Work instruction: Records follow. Select each line holding "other".

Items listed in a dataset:
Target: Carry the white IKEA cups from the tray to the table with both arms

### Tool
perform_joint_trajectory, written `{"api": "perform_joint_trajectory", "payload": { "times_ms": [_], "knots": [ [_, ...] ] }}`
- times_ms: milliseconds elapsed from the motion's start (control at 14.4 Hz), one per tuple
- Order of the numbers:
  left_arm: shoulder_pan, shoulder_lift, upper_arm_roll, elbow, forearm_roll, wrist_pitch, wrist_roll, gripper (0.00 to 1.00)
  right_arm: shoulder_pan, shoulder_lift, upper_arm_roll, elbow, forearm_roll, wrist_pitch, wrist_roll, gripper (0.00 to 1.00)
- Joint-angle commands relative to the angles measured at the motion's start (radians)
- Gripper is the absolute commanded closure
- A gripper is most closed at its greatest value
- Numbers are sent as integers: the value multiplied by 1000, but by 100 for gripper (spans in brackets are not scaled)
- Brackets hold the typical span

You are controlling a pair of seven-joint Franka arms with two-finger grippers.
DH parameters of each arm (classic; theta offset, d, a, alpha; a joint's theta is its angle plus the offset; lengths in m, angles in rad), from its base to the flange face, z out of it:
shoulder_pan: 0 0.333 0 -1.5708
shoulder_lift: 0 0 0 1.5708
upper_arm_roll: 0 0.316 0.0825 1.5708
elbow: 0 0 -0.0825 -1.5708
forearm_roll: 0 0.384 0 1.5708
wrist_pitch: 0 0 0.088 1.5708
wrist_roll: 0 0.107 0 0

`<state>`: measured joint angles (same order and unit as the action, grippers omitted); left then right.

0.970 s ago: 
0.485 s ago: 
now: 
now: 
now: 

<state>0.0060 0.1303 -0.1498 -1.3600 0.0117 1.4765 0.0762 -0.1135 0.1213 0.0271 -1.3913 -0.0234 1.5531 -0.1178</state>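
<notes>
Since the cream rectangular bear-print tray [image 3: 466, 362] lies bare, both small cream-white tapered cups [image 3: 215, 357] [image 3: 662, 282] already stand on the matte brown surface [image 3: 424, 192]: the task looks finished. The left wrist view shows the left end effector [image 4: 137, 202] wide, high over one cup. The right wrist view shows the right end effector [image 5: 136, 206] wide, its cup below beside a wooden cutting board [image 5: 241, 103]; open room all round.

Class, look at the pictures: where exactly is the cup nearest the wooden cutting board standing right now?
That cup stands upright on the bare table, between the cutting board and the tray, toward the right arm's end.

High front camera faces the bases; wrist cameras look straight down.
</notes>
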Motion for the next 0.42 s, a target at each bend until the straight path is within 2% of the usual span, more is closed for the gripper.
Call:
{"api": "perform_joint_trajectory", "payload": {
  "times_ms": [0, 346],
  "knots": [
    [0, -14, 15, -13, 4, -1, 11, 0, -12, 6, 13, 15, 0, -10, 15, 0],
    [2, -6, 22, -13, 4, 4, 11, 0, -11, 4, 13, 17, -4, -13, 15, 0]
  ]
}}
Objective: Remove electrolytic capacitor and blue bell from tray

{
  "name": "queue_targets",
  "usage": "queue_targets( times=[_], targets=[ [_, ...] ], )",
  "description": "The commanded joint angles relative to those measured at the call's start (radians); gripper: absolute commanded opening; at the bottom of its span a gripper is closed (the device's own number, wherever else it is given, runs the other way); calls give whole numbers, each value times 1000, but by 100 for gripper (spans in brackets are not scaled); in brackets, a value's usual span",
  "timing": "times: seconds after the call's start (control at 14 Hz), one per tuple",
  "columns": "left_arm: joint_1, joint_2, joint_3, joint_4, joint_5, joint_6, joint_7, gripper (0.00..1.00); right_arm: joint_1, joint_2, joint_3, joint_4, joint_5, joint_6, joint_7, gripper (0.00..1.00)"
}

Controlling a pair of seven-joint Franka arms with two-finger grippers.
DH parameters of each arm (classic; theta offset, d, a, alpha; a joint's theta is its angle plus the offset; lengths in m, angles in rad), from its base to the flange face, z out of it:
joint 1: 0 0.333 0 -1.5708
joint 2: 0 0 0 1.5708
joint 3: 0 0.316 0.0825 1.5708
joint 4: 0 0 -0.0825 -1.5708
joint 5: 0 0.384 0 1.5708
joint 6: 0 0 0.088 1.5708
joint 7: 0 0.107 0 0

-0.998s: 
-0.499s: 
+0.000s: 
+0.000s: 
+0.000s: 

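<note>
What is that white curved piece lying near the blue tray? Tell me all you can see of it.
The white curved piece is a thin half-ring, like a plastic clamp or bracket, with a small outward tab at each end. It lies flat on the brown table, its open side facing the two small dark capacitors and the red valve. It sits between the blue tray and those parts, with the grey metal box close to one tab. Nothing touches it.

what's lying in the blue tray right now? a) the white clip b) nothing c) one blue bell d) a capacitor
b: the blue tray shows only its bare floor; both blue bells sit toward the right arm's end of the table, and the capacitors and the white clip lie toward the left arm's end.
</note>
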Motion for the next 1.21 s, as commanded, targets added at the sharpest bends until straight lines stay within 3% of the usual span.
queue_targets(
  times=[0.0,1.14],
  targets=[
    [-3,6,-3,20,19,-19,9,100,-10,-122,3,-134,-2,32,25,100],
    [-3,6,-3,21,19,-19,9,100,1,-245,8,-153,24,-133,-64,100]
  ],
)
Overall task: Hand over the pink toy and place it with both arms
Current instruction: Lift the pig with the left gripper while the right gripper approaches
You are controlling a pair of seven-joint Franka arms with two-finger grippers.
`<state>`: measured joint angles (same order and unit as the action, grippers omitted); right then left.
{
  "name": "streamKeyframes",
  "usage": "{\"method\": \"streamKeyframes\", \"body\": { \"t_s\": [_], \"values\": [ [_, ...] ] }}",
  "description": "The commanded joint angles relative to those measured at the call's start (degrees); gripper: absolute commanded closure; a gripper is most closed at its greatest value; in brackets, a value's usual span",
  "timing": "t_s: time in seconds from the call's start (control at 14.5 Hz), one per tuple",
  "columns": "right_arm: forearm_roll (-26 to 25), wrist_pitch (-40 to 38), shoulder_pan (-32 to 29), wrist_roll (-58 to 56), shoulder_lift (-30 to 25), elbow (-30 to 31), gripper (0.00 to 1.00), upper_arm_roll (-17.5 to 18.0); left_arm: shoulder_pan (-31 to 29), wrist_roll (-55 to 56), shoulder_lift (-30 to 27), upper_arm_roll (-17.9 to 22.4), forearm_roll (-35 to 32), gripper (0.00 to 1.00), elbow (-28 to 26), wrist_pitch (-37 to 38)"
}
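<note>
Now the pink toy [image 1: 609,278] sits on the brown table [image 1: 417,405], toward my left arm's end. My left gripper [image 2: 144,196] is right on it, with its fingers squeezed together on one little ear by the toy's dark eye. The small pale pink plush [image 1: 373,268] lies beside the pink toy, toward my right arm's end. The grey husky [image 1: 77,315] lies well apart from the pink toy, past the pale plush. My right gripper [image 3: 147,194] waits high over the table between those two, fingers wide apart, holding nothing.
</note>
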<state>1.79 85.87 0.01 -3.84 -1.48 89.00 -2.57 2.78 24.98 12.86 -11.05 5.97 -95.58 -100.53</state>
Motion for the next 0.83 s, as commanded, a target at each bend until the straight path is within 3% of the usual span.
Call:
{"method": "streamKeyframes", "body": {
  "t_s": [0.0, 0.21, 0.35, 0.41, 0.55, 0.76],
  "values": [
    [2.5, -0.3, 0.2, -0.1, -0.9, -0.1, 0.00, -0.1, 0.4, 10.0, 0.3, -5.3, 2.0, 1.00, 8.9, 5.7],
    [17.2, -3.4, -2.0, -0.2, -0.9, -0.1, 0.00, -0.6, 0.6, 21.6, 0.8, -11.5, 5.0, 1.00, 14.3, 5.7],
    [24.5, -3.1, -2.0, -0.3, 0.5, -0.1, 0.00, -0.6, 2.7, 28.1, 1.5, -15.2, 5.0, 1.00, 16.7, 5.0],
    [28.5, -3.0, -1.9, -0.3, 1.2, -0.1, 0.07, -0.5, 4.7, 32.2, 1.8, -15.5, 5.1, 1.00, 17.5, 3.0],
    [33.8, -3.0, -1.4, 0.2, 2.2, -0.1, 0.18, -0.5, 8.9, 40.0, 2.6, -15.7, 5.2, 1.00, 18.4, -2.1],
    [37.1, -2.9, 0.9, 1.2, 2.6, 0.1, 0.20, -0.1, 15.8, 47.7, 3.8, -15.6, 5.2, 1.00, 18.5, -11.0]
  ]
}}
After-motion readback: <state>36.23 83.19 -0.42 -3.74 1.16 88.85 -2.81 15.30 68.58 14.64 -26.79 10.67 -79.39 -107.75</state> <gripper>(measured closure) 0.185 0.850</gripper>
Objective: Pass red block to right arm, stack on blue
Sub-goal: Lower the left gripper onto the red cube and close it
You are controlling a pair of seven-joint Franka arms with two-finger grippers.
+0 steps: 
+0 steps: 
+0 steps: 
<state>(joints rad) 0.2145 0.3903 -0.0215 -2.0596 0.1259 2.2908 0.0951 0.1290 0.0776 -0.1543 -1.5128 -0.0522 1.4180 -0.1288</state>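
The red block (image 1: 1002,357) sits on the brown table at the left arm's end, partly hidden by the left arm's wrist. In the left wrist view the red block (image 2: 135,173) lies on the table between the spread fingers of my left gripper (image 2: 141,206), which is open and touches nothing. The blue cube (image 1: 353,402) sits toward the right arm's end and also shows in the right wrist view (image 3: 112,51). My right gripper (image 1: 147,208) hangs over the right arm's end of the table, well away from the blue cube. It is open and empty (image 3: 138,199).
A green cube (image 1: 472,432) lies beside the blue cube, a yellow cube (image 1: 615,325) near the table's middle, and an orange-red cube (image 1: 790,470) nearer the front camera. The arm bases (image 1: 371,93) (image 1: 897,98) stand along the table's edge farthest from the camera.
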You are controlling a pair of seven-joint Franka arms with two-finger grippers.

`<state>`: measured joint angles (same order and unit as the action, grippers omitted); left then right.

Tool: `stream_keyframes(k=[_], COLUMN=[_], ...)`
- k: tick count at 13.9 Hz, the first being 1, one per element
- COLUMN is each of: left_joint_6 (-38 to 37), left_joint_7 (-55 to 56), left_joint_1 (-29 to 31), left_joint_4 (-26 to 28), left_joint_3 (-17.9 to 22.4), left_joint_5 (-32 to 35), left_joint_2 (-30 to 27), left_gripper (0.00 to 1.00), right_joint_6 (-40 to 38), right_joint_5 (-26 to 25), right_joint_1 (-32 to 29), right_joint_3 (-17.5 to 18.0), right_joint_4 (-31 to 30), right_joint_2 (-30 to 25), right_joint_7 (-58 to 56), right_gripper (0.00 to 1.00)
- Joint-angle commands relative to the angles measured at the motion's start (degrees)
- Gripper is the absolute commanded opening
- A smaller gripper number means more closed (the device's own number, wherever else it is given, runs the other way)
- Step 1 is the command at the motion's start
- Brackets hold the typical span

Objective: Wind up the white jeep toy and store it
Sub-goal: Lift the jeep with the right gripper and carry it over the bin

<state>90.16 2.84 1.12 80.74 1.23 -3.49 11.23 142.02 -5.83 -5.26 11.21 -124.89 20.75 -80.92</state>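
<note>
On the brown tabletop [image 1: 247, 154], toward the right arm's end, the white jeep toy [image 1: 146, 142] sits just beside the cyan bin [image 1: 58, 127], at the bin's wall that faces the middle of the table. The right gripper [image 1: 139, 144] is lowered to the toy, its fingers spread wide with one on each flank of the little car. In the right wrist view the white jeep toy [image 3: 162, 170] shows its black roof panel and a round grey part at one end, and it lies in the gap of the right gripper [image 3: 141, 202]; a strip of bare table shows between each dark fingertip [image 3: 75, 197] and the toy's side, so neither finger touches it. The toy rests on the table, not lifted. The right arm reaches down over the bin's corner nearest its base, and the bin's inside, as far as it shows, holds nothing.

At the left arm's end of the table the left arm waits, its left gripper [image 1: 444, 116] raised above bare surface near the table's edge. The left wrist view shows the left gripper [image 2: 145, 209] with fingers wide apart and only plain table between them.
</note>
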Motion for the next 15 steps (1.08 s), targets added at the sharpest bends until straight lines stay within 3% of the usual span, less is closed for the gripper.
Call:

Result of the exercise:
  "description": "The commanded joint angles relative to those measured at the call's start (radians); gripper: absolute commanded opening; at the bottom of its span a gripper is closed (the device's own number, wherever else it is given, runs the other way); calls give whole numbers, each value times 1000, but by 100 for gripper (spans in brackets are not scaled); in brackets, a value's usual span",
- A smaller gripper number means more closed (the device's own number, wherever else it is given, runs the other way)

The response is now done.